The bad news is there's no key to the Universe. The good news is it's not locked. - Swami Beyondananda

Volgerle

And there's so many more in literature (possibly something to find online, too) on great verifications by NDEs and Remote Viewing experiments.

For example, check out the books done by these researchers and physicians:
Kenneth Ring, Melvin Morse, Raymond Moody, Pim van Lommel, Jeffrey Long, Bruce Greyson (and some more!)

You will find statistics and lots of examples for verifications in these books, also because NDErs were involuntarily "skilled" RTZ-projectors.
:-D  :evil: :wink:

Summerlander

Quote from: bluremi on March 04, 2011, 15:01:30
I guess I'm just frustrated because I would sincerely love to see a good validation, and instead am always disappointed. It's like someone asking you to try a tasty slice of cake and finding it to be full of sawdust.

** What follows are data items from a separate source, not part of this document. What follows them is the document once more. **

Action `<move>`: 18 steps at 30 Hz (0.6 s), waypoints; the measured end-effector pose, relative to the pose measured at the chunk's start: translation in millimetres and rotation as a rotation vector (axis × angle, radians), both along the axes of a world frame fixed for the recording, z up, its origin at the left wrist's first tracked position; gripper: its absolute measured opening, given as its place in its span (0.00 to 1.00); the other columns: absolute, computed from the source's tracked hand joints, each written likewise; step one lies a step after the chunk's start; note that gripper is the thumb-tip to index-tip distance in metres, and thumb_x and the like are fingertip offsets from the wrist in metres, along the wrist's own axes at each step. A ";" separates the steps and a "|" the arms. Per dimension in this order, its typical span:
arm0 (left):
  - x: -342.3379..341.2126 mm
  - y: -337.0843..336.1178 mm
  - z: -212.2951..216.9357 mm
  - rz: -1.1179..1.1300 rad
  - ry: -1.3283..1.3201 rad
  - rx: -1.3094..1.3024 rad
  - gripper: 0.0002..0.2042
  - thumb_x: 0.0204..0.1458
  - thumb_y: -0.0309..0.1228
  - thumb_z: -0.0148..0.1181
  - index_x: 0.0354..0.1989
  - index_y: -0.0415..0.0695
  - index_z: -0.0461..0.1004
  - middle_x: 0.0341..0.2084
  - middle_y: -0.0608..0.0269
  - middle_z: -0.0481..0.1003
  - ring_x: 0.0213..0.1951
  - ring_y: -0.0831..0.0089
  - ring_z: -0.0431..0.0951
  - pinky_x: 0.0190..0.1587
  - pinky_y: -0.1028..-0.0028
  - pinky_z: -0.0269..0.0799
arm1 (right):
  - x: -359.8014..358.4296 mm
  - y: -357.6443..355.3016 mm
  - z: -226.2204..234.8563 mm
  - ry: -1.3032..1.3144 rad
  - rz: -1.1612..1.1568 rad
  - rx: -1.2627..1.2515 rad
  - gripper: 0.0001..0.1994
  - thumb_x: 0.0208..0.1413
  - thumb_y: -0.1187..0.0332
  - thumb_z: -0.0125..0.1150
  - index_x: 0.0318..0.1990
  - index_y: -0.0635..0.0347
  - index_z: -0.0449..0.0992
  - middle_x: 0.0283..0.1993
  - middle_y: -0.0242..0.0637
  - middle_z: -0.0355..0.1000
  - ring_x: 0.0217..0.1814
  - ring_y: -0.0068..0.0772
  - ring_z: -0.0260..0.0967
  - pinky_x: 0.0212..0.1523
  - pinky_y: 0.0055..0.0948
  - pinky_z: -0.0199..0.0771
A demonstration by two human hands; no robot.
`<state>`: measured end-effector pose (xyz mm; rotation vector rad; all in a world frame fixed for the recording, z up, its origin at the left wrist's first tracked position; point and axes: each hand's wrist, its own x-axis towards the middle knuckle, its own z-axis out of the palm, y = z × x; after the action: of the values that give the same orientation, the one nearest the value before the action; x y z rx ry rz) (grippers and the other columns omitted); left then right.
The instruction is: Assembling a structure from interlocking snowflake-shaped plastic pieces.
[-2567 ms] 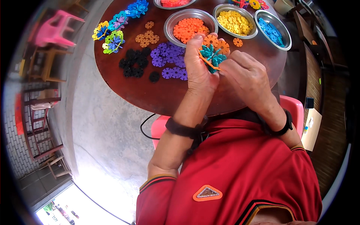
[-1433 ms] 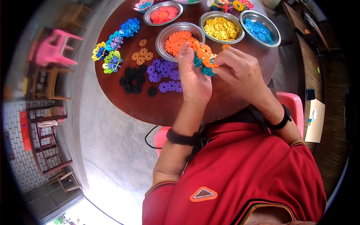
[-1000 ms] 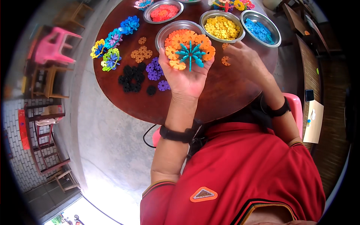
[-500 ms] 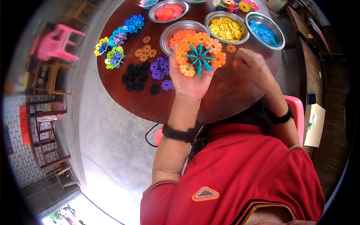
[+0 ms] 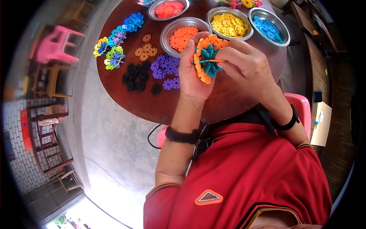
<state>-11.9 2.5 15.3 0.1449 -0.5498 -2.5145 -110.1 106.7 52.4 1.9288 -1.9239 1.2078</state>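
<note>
My left hand (image 5: pixel 195 84) is closed around a flower-shaped build (image 5: pixel 204 76) of interlocking plastic discs, orange on the outside with teal discs standing in the middle. It is held above the table, turned so its teal side faces right. Beside it, my right hand (image 5: pixel 249 63) pinches an orange disc (image 5: pixel 217 61), seen edge-on and touching the teal centre. Fingers hide part of the disc and of the build's right side. Just behind stands a metal bowl of orange discs (image 5: pixel 164 39).
On the round brown table (image 5: pixel 129 105) lie black discs (image 5: pixel 135 77), purple discs (image 5: pixel 164 68) and light orange discs (image 5: pixel 146 52). Bowls of yellow (image 5: pixel 230 27), blue (image 5: pixel 268 30) and red discs (image 5: pixel 169 9) stand farther back. Built flowers (image 5: pixel 115 57) sit at the left edge.
My right hand has come left to the build, bringing an orange disc against its teal centre. My left hand has turned the build from facing me to facing right.
</note>
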 end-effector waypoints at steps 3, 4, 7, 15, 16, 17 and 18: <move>0.1 -0.6 -1.0 0.020 -0.025 0.021 0.17 0.61 0.42 0.41 0.48 0.43 0.67 0.43 0.61 0.73 0.46 0.70 0.73 0.49 0.71 0.70 | 3.1 -0.7 -1.9 0.047 0.004 -0.003 0.06 0.45 0.74 0.60 0.32 0.58 0.71 0.30 0.37 0.66 0.32 0.41 0.69 0.31 0.34 0.70; -0.5 -1.3 -2.3 0.022 -0.046 0.054 0.17 0.61 0.42 0.41 0.48 0.44 0.67 0.42 0.63 0.73 0.46 0.71 0.74 0.49 0.71 0.70 | 4.3 -0.7 -1.7 0.062 -0.001 0.002 0.07 0.44 0.75 0.60 0.32 0.58 0.71 0.30 0.37 0.66 0.32 0.41 0.69 0.31 0.34 0.71; -0.8 -5.6 -8.2 0.019 -0.064 0.080 0.16 0.61 0.42 0.40 0.49 0.46 0.67 0.42 0.65 0.73 0.45 0.71 0.74 0.48 0.70 0.71 | 4.6 -0.7 -1.3 0.062 0.004 -0.012 0.07 0.44 0.75 0.60 0.31 0.58 0.70 0.30 0.37 0.65 0.31 0.40 0.68 0.30 0.34 0.70; -1.1 -6.9 -16.2 0.021 -0.088 0.142 0.16 0.61 0.43 0.39 0.49 0.48 0.68 0.42 0.67 0.73 0.44 0.70 0.74 0.46 0.66 0.72 | 7.6 5.2 -4.4 -0.044 -0.001 0.055 0.06 0.45 0.76 0.59 0.31 0.58 0.70 0.28 0.38 0.64 0.29 0.42 0.67 0.29 0.35 0.69; -1.4 -7.6 -17.0 0.015 -0.099 0.159 0.16 0.61 0.43 0.39 0.48 0.48 0.69 0.43 0.67 0.73 0.44 0.69 0.74 0.47 0.64 0.70 | 7.5 5.0 -4.3 -0.057 -0.006 0.064 0.05 0.45 0.76 0.59 0.31 0.58 0.70 0.27 0.38 0.64 0.29 0.42 0.67 0.29 0.35 0.69; -1.5 -7.9 -17.8 0.010 -0.110 0.177 0.16 0.60 0.43 0.39 0.48 0.48 0.69 0.43 0.66 0.73 0.45 0.68 0.73 0.49 0.63 0.69 | 7.7 4.8 -4.7 -0.057 -0.005 0.065 0.05 0.45 0.76 0.59 0.31 0.58 0.70 0.27 0.38 0.64 0.29 0.42 0.67 0.29 0.35 0.69; -1.7 -7.2 -18.4 0.011 -0.110 0.178 0.16 0.60 0.43 0.39 0.48 0.48 0.69 0.43 0.66 0.73 0.45 0.68 0.73 0.49 0.63 0.69 | 8.1 4.8 -5.6 -0.065 -0.003 0.075 0.05 0.45 0.76 0.59 0.31 0.59 0.70 0.27 0.38 0.64 0.29 0.42 0.68 0.29 0.35 0.69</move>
<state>-13.6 -4.7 -3.1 0.3541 -0.3656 -2.5534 -102.0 111.4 46.8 1.9450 -2.0323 1.2293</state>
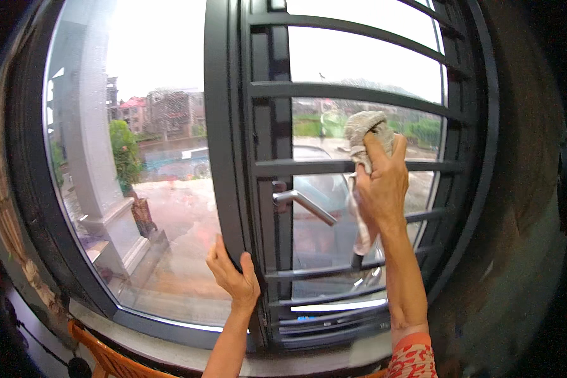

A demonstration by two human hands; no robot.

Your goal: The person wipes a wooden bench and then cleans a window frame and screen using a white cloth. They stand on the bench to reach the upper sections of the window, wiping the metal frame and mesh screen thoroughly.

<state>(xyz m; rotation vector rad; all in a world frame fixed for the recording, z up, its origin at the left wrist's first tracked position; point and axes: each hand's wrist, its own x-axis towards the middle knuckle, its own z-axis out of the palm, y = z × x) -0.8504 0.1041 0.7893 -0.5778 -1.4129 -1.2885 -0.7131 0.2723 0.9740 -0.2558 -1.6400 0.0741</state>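
Note:
My right hand [382, 183] is closed around a bunched, greyish-white cloth [364, 129] at the barred right side of the window, beside a horizontal bar [309, 167]. A strip of cloth hangs below that hand. Lower and to the left, my left hand [235, 277] leans on the dark upright window frame [228, 157]. Its fingers are stretched out by the frame's edge, with the thumb apart, and it holds no loose thing. Between the two hands a silver window handle [305, 206] slants down to the right.
Several dark horizontal bars cross the right opening. To the left is a large glass pane [170, 252], with a pillar [97, 126] and a potted plant [126, 154] beyond it. A sill [283, 364] runs below. An orange-brown wooden chair back [110, 353] stands at the lower left.

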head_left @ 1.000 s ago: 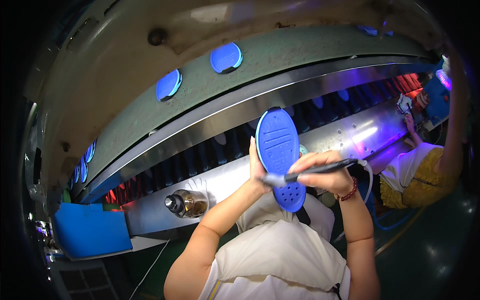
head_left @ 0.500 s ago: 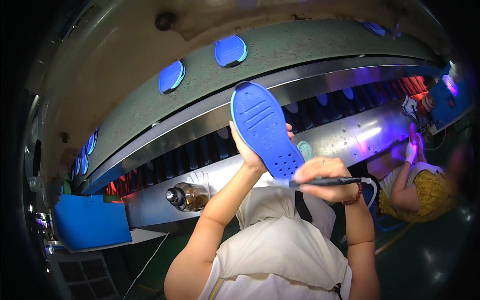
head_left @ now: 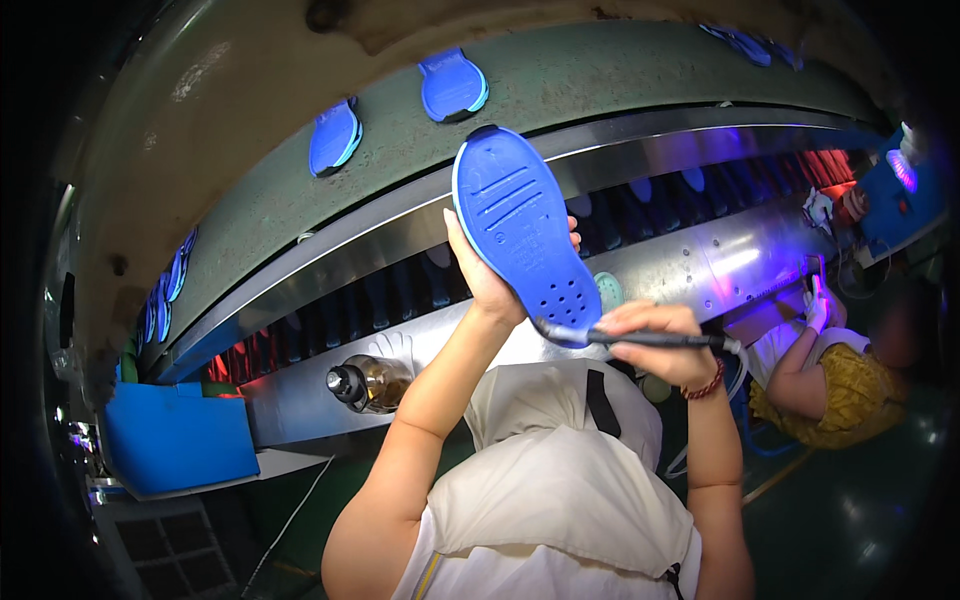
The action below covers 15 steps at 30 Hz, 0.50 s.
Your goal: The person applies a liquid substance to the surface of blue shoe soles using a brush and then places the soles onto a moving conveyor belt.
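Note:
My left hand [head_left: 487, 280] grips a blue shoe sole [head_left: 520, 215] by its sides, thumb along the left edge and fingertips showing at the right. The sole is tilted up, with a black patch at its far end and several small holes toward its near end. My right hand [head_left: 665, 345] is closed round a black-handled brush [head_left: 650, 339] with a pale hose or cord at its back end. The brush's tip lies against the sole's near end, at the rim; whether it leaves anything there is too small to tell.
Ahead runs a green conveyor belt [head_left: 400, 160] carrying other blue soles [head_left: 455, 85]. A metal ledge [head_left: 300, 405] holds a bottle of amber liquid [head_left: 372, 385], a pale glove [head_left: 395, 350] and a pale green oval piece [head_left: 608, 288]. A co-worker [head_left: 825, 375] sits at the right.
The sole has shifted slightly up and left in my left hand. The brush tip has moved left onto the sole's near end. The co-worker's hands have come down.

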Available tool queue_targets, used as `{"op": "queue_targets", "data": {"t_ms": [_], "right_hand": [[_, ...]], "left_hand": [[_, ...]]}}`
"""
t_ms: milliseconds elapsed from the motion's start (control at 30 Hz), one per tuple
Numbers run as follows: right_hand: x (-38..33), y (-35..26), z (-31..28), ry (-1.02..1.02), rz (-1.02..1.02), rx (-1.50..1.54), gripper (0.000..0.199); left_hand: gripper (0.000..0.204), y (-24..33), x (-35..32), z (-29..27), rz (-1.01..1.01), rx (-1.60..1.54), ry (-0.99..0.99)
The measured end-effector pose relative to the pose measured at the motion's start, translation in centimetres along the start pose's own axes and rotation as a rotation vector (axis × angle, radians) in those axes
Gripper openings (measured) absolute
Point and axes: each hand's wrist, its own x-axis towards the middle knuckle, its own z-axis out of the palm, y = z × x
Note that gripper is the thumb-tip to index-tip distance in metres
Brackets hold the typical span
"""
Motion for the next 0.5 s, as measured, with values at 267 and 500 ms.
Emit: {"op": "queue_targets", "data": {"t_ms": [267,500], "right_hand": [[-0.3,1.3,-0.6,0.125,0.159,0.409,0.018],[-0.1,-0.9,1.6,0.131,0.300,0.451,0.019]], "left_hand": [[0.092,0.5,0.3,1.1,-0.100,-0.174,-0.015],[0.068,-2.4,-2.9,-0.6,-0.235,0.004,-0.037]]}}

The only "good validation" you will see will be your own. The more you experience, test and explore, the more you will find on a personal level. Make observations and build your conclusion unbiased by anything you've heard before.

Highergoals

#44
Open minded scientists make a lot more sense to me than close minded scientists.

Xanth

Quote from: Highergoals on March 08, 2011, 20:33:50
Open minded scientists make a lot more sense to me than close minded scientists.
A smart man once said that you learn more when you remain open, but skeptical.  :)

Fresco

Quote from: Xanth on March 09, 2011, 09:05:57
A smart man once said that you learn more when you remain open, but skeptical.  :)
Yup, the mind is like a parachute, it only works when open.

Its too bad most scientists cant wrap their silly little minds around that concept

Nameless

this was an enjoyable read with lots of intelligent input.
Remember, You came here to this physical earth to experience it in its physical form. NPR will always be there.